» Requirement: Each line of the listing where the string "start" appears is to be identified and copied.

Data extract below:

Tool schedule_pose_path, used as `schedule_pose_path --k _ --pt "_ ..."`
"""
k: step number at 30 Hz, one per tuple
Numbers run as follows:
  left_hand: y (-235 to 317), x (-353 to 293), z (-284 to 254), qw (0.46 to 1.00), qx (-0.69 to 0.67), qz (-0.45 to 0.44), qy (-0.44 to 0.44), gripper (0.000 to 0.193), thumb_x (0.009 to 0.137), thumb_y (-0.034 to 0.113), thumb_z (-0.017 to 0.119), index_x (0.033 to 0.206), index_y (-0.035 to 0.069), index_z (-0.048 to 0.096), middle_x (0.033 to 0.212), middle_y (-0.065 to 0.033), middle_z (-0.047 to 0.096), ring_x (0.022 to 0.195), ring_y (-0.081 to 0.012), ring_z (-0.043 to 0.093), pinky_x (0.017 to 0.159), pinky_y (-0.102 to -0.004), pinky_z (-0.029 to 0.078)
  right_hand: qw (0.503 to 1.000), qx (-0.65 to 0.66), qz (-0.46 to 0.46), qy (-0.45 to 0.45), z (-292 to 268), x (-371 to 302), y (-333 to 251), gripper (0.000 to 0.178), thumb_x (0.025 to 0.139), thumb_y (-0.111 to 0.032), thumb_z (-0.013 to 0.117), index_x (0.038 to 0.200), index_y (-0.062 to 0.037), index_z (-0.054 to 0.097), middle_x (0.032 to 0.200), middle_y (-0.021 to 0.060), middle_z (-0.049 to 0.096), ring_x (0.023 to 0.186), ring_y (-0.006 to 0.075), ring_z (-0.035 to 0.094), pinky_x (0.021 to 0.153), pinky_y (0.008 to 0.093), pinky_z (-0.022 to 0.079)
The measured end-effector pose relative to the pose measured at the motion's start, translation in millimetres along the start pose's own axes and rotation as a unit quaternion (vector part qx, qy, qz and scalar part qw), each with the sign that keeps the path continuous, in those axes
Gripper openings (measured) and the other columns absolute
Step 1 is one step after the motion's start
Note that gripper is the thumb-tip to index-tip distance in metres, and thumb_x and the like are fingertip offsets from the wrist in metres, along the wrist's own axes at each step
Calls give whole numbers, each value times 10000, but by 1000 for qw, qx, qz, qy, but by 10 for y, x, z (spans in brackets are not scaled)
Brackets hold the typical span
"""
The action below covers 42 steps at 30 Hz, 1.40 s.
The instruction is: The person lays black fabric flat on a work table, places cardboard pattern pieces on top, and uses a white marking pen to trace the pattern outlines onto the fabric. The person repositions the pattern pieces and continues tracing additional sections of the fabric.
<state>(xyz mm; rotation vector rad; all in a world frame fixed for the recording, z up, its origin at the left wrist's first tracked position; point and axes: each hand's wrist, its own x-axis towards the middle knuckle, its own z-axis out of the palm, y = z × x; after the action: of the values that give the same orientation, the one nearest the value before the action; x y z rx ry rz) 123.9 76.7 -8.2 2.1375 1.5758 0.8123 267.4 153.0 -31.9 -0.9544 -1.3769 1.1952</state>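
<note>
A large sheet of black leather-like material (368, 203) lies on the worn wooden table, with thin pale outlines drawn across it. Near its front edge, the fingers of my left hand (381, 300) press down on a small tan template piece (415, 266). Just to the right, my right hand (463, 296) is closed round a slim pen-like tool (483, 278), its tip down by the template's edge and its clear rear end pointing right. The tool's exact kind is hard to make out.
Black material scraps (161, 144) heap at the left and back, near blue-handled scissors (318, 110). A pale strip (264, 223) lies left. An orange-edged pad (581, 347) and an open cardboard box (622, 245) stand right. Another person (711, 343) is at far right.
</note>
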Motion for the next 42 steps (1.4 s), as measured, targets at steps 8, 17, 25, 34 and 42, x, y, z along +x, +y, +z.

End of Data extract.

» Solution for this task:
The measured end-effector pose relative to the pose measured at the motion's start, translation in millimetres along the start pose's own axes and rotation as a unit quaternion (vector part qx, qy, qz and scalar part qw), each with the sign that keeps the path continuous, in those axes
Step 1 is one step after the motion's start

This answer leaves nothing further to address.